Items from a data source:
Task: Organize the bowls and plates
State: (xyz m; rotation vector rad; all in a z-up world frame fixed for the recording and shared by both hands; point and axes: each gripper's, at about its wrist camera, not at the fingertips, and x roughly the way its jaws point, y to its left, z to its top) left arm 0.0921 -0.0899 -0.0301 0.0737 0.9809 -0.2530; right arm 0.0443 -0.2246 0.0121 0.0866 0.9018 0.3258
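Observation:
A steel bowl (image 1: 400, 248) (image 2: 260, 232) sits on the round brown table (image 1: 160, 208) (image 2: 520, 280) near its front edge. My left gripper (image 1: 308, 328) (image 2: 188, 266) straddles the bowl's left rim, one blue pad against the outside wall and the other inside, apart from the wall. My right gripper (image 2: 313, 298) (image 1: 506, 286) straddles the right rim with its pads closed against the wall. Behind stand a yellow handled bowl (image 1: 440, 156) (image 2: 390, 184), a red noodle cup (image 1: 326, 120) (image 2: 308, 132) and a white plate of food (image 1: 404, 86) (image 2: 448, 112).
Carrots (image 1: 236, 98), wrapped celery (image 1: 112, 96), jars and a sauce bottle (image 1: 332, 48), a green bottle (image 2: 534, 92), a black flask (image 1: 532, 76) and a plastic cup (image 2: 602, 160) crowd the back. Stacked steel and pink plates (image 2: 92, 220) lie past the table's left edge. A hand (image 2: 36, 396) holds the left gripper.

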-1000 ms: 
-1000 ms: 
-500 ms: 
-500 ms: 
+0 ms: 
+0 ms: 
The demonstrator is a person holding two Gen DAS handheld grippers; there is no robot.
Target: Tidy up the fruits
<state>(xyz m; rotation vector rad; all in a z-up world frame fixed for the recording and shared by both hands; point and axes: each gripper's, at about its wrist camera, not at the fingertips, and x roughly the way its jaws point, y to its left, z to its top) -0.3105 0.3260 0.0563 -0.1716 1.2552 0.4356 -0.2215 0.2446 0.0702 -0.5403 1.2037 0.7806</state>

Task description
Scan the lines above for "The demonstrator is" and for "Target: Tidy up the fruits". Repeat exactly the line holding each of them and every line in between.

Solution to the exercise
The demonstrator is a person holding two Gen DAS handheld grippers; there is no robot.
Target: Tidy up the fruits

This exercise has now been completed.